このプレスリリースの中で、テドロス氏は繰り返し中国を称賛しており、

「中国国外での感染者は68人のみで、死者も出ていない」(1月29日現在)

中国がその経済を犠牲にして対策を施したおかげで、中国国外の患者数はこの程度にとどまっている

と強調しています。

また、尽力している中国の関係者には感謝しているのですが、

とばっちりで大変な苦労を強いられている中国以外の関係者へのねぎらいの言葉はひとつもなく

国際機関のトップとしてどうだろうという気がします。

WHOは1月31日には「ウイルスが世界的な脅威である」と認めましたが、

「世界的な脅威と発表するのは、
中国で起きていることのためではなく
中国以外の国で起きていることのためだ」

などと言い訳がましい発言をして失笑を買っています。

また、
「中国の対応は過去にないほど素晴らしい。

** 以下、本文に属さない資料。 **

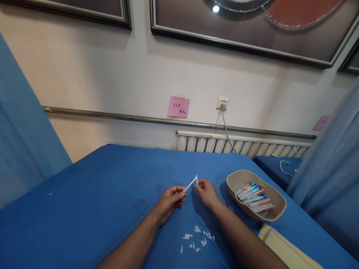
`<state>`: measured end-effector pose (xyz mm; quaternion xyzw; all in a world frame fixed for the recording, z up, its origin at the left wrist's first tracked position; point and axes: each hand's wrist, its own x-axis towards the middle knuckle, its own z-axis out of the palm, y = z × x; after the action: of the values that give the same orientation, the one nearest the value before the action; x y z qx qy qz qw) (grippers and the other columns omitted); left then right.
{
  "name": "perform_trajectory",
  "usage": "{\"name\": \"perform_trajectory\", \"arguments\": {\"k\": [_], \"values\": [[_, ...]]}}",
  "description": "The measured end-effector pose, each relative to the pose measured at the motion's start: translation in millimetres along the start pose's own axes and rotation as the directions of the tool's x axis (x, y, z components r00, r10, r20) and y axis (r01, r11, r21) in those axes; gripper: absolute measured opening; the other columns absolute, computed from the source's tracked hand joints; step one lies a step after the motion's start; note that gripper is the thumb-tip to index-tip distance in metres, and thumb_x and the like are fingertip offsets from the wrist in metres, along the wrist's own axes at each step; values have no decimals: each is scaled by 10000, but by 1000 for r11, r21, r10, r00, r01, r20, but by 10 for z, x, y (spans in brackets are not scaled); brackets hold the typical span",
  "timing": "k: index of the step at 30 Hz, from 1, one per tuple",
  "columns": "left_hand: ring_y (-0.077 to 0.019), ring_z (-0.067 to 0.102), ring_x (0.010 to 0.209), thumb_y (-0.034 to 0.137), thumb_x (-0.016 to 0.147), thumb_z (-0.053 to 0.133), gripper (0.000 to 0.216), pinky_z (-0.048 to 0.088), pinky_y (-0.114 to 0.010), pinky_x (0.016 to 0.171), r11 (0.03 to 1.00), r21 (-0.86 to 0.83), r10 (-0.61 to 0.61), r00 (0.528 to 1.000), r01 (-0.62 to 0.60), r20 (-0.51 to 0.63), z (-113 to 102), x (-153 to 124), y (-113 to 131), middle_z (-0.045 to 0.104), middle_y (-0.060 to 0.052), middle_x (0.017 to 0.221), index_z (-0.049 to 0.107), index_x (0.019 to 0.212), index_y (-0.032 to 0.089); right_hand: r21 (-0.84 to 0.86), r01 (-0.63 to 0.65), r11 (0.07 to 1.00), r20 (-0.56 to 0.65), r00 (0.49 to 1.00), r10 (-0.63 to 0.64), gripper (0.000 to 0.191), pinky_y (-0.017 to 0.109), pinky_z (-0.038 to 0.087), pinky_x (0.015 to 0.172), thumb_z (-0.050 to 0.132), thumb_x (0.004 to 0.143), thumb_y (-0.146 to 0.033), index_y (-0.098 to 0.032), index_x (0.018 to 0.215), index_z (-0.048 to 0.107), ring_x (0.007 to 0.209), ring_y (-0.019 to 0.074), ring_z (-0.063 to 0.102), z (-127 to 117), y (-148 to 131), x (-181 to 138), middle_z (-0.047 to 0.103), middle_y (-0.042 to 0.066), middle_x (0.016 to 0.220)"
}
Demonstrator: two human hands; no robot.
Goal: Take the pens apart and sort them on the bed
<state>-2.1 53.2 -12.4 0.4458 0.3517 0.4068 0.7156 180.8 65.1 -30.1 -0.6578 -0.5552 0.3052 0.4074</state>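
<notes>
White slim pen [190,184], just left of the beige tray [282,203]: left hand [168,201] grip closed on its lower end, right hand [206,192] pinching its tip. Small white bits [198,239] lie scattered on the blue bench [98,186], left of the tray.

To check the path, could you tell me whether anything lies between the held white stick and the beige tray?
Nothing visible does. The left hand and right hand hold the white stick; only bare blue cloth separates it from the beige tray. White bits lie nearer the person.

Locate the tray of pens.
Head view, right of centre: the tray sits on the blue table just right of the right hand, which pinches a white stick with the left hand.
</notes>
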Motion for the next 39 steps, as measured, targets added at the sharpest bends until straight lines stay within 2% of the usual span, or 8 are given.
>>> {"name": "perform_trajectory", "arguments": {"k": [3,7,11,13,19,27,34,39], "values": [[-65,531,543,305,618,782,326,398,-177,521,997,73,0,1000,1,-11,35,4,4,641,-7,745,649,871,147,267,-44,963,-24,998,53,225,258,466,555,466,823,-325,-159,971,498,627,160,635,-220,61,-191,680,64,791],[-72,514,524,355,617,770,339,369,-181,504,984,176,6,1000,-4,-14,63,14,0,612,15,667,658,867,155,792,-70,607,-1,993,116,322,264,499,613,686,684,-370,-180,867,501,692,162,652,-404,50,-327,688,57,829],[-74,500,532,376,649,741,328,353,-181,503,965,259,24,999,-29,22,70,17,-17,590,20,644,666,877,153,902,-85,424,49,994,96,325,243,511,605,751,645,-374,-174,794,541,676,146,655,-426,27,-330,696,52,804],[-74,496,537,375,660,733,317,353,-182,507,961,273,30,999,-38,32,71,15,-25,585,19,649,666,874,150,912,-80,403,49,995,88,324,241,517,593,763,639,-365,-174,797,555,668,145,656,-423,26,-318,697,48,798],[-81,505,545,384,665,721,319,376,-194,528,958,286,12,1000,-14,10,74,17,-20,585,22,662,659,881,158,919,-85,385,67,996,59,318,233,511,571,761,648,-365,-177,823,573,644,136,648,-438,6,-321,698,44,790],[-79,479,503,385,665,705,313,356,-192,495,942,333,26,1000,-29,11,123,-7,3,560,31,591,660,858,143,849,-68,524,103,994,-38,269,227,491,599,744,658,-367,-171,773,600,645,120,624,-302,-38,-399,688,33,812],[-77,495,479,393,660,707,308,357,-190,462,966,258,29,999,-22,-20,113,-19,12,584,13,634,638,812,134,814,-116,569,155,988,-21,304,260,490,645,753,628,-381,-160,790,621,685,144,624,-249,-21,-444,664,25,764],[-82,510,488,385,658,721,308,361,-187,453,983,176,54,998,-47,-32,97,-12,5,597,6,653,629,817,138,640,-60,766,147,988,-45,313,244,462,565,763,580,-409,-164,716,623,554,127,575,-211,62,-408,616,-10,603]]}}
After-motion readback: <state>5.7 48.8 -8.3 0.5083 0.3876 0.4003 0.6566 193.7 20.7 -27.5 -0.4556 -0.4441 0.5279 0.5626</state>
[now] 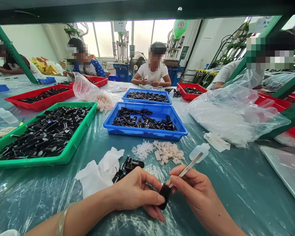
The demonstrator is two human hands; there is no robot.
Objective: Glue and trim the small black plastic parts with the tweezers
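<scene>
A teal surface [243,186] under wrinkled clear film [17,196] carries a white cloth [100,170] and a few black pieces [128,165] just beyond the left hand [135,193], with piles of translucent bits [143,150] and cream pads [168,152] farther forward. A squeeze bottle [203,150] lies just past the right hand [196,191], a white sheet [217,142] and a bulging plastic bag [231,113] beyond it. Two blue trays [142,131] stand well ahead of the hands, a green tray [34,162] out to the left hand's left.

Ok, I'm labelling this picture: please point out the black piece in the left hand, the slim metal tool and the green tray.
Black piece [166,190]: head view, on its uncovered upper part.
Slim metal tool [191,164]: head view, on its upper shaft.
Green tray [39,162]: head view, on its near wall.
</scene>
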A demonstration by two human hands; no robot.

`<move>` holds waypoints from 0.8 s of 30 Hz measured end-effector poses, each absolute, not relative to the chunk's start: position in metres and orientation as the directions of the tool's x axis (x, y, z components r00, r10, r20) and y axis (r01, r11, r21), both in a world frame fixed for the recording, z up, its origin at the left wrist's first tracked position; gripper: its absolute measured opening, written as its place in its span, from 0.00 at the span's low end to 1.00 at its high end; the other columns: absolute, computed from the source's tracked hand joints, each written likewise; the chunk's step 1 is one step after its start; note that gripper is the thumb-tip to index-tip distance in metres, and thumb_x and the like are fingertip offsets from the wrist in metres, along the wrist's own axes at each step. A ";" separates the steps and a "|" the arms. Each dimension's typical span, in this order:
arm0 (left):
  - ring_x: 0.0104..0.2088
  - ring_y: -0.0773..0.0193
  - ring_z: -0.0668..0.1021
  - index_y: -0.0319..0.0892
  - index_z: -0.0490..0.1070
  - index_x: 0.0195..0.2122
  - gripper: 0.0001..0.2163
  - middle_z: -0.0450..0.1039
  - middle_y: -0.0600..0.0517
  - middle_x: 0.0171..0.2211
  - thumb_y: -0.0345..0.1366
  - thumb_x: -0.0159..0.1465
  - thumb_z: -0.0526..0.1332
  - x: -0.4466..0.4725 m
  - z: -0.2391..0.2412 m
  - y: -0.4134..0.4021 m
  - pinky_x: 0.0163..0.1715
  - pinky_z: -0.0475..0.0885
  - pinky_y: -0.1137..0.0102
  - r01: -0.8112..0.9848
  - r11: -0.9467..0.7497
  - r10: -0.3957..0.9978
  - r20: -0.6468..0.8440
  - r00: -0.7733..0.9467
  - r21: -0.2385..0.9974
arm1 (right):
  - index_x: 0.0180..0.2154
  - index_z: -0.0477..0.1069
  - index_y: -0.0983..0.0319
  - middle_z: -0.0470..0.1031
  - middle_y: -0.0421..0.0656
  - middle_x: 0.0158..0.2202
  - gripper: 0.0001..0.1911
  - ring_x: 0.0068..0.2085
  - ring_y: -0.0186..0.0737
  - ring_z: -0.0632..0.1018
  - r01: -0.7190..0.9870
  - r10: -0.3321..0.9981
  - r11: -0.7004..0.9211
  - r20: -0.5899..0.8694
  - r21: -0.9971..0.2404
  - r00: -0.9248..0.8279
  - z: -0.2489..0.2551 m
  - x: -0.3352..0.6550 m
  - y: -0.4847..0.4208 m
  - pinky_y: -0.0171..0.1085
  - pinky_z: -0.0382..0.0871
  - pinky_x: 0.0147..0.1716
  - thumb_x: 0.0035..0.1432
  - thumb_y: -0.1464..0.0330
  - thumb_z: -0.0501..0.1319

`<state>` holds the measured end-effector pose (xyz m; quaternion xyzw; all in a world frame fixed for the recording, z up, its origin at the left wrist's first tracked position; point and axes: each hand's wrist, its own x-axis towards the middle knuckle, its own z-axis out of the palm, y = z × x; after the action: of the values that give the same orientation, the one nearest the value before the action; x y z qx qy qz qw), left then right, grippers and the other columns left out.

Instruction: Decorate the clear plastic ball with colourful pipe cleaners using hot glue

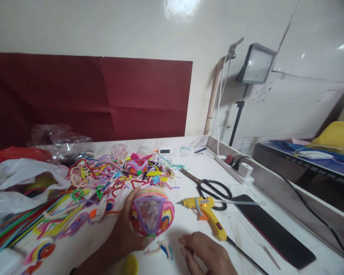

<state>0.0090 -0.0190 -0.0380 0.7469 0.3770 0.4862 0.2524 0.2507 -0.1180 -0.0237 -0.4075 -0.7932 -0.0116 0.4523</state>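
Note:
My left hand (128,221) is wrapped around a round craft piece covered in colourful pipe cleaners (168,208), gripping its left side and underside. A purple-edged, clear triangular panel on it faces me. My right hand (208,254) is just above the table at the lower right, holding nothing, its fingers loosely bent and apart. Between the hands lie small pipe cleaner scraps (165,250) in white and blue. A yellow hot glue gun (210,214) rests beyond my right hand. At the bottom edge sits a yellow round object (130,264), partly cut off.
Black-handled scissors (215,187) lie behind the glue gun, with a long black pad (272,231) to their right. A pile of pipe cleaners (97,172) and a similar craft piece (136,165) fill the back left. A power strip (237,170) runs along the right ledge.

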 end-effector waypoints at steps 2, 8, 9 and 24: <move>0.59 0.38 0.71 0.52 0.46 0.64 0.50 0.63 0.42 0.60 0.34 0.42 0.71 0.009 -0.037 -0.019 0.57 0.71 0.49 0.320 -0.590 0.807 0.529 0.264 0.741 | 0.39 0.72 0.58 0.78 0.40 0.28 0.08 0.29 0.35 0.81 0.682 0.687 0.637 0.666 -0.359 -0.291 -0.014 0.252 -0.117 0.28 0.74 0.29 0.62 0.75 0.56; 0.57 0.41 0.73 0.52 0.49 0.63 0.46 0.65 0.44 0.58 0.36 0.44 0.72 0.014 -0.029 -0.027 0.56 0.72 0.52 0.229 -0.696 0.708 0.597 0.377 0.681 | 0.35 0.75 0.59 0.79 0.42 0.29 0.11 0.29 0.37 0.80 0.741 0.790 0.510 0.580 -0.438 -0.200 0.025 0.266 -0.086 0.32 0.72 0.29 0.64 0.71 0.54; 0.57 0.42 0.73 0.52 0.49 0.63 0.47 0.65 0.44 0.58 0.36 0.44 0.72 0.015 -0.028 -0.028 0.56 0.71 0.52 0.226 -0.704 0.699 0.602 0.387 0.673 | 0.34 0.76 0.59 0.79 0.42 0.29 0.12 0.28 0.37 0.79 0.753 0.799 0.497 0.566 -0.430 -0.204 0.030 0.268 -0.076 0.33 0.71 0.29 0.63 0.71 0.54; 0.58 0.39 0.70 0.54 0.51 0.62 0.49 0.61 0.44 0.59 0.34 0.40 0.73 0.020 -0.032 -0.032 0.59 0.67 0.50 0.154 -0.734 0.649 0.617 0.446 0.661 | 0.39 0.78 0.63 0.81 0.45 0.38 0.07 0.38 0.39 0.80 0.843 0.889 0.440 0.288 -0.311 -0.357 0.040 0.265 0.040 0.37 0.73 0.40 0.63 0.75 0.60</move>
<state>0.0203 -0.0318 -0.0321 0.8073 0.2486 0.4641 0.2665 0.2646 0.0403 0.0399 -0.5265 -0.8220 0.0546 0.2099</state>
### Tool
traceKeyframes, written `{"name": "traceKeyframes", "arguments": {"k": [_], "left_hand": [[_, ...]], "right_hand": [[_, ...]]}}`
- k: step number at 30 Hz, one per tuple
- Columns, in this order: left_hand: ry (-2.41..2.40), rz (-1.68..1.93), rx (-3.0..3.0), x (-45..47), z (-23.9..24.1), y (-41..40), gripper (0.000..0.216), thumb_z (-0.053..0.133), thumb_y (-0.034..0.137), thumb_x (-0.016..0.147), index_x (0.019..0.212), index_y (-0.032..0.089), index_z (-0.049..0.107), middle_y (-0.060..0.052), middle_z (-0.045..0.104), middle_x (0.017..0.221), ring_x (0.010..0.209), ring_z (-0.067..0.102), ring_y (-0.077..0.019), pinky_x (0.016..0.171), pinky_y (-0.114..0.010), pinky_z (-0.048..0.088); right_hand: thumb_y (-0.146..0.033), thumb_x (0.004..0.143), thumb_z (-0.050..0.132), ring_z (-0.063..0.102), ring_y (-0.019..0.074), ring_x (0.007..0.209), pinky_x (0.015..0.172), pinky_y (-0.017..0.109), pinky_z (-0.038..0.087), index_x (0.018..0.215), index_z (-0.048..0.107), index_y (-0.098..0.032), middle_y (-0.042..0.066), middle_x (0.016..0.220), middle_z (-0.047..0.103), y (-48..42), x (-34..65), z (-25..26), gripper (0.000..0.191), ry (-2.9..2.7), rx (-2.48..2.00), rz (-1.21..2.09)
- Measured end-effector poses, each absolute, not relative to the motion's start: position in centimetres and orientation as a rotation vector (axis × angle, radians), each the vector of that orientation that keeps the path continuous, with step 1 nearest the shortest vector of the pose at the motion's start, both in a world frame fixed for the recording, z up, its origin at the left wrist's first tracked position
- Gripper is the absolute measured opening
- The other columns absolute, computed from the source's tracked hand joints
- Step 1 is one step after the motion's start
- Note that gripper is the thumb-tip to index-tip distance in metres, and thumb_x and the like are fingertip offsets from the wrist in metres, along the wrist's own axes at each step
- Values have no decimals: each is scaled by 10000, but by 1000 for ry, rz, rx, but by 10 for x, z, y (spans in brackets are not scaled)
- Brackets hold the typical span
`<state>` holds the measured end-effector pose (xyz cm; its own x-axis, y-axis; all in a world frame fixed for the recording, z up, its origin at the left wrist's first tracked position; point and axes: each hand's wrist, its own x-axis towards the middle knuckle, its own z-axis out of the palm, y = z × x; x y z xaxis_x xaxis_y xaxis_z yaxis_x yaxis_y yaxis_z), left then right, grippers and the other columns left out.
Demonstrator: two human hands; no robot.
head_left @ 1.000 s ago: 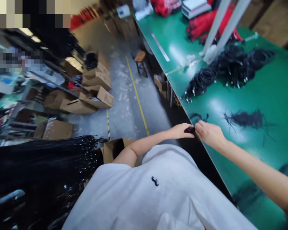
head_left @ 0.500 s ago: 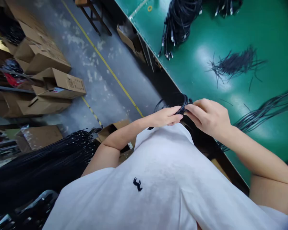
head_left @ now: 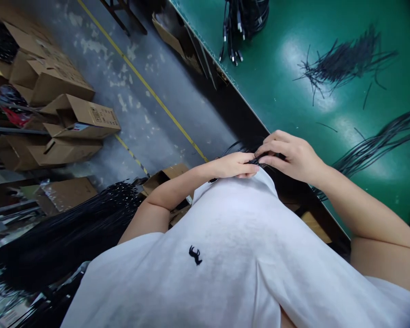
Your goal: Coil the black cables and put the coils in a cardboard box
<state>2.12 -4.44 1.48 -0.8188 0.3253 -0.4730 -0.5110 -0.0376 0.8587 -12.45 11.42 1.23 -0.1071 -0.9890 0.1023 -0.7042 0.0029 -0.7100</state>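
Observation:
Close to my shirt front, my left hand (head_left: 237, 165) is closed around a coiled black cable (head_left: 248, 145), whose loops stick out past the fingers. My right hand (head_left: 290, 155) meets it from the other side, with thumb and fingertips pinched at the coil. A thin black strand shows at those fingertips; whether it is a tie or part of the cable I cannot tell. On the green table beyond lies a heap of short, thin black strips (head_left: 348, 59). Long loose black cables (head_left: 379, 141) run along the table to the right of my right hand.
The green table (head_left: 287, 100) has its edge just beyond my hands. Bundled black cables with metal plugs (head_left: 249, 18) lie at its far side. To the left are cardboard boxes (head_left: 89, 116) on shelving and a thick hank of black cables (head_left: 64, 232). A yellow line (head_left: 150, 89) crosses the floor.
My right hand's fingers have risen and spread a little at the knuckles, with the tips still at the coil. My left hand keeps its hold. The view has shifted slightly.

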Motion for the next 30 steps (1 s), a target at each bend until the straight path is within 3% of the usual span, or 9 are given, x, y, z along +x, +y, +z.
{"name": "traceKeyframes", "arguments": {"k": [9,18,24,30], "left_hand": [[1743,1543,-80,14,22,-45,232,498,341,906,734,188,520,45,532,642,585,459,-90,643,-264,368],[1735,1232,145,7,-3,-31,285,492,359,898,678,191,561,3,574,660,646,524,-140,676,-279,369],[1625,1334,127,10,-16,-29,275,495,321,885,645,196,545,23,467,558,557,436,-127,631,-287,347],[1625,1459,9,19,-22,-28,210,552,255,847,652,180,564,18,517,588,557,449,-105,594,-270,339]], "right_hand": [[-296,947,513,586,122,772,677,245,437,928,697,-179,60,933,637,126,-123,12,219,1702,-1642,-797],[-254,917,490,518,76,662,597,220,341,865,699,-184,5,859,591,125,-122,-8,226,1460,-1686,-527],[-201,1003,365,471,133,711,645,298,319,837,659,-166,45,805,553,132,-109,-4,340,1531,-2120,-370],[-211,1033,308,462,141,726,676,319,332,935,659,-182,44,833,566,146,-91,2,367,1536,-2284,-400]]}}
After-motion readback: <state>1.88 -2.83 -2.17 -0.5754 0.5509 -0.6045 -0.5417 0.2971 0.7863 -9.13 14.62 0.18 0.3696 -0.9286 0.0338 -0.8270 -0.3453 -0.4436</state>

中国の尽力がなければ中国国外の死者はさらに増えていただろう」

などと繰り返し述べています。

テドロス氏辞任要求の署名活動始まる

Twitterでテドロス氏の辞任を求める署名活動が始まっています。

始めたのはカナダ人のようです。

2月2日現在、73000人余りが署名しています。

テドロス氏は、今もWHOのトップとしてというよりエチオピアのために発言したり活動しているのではないでしょうか。

中国の方だけを見るのではなく、各国のために発言していただきたいものです。

母国エチオピアは中国から莫大な経済援助を受けていますので、

選択の余地がないのかもしれません。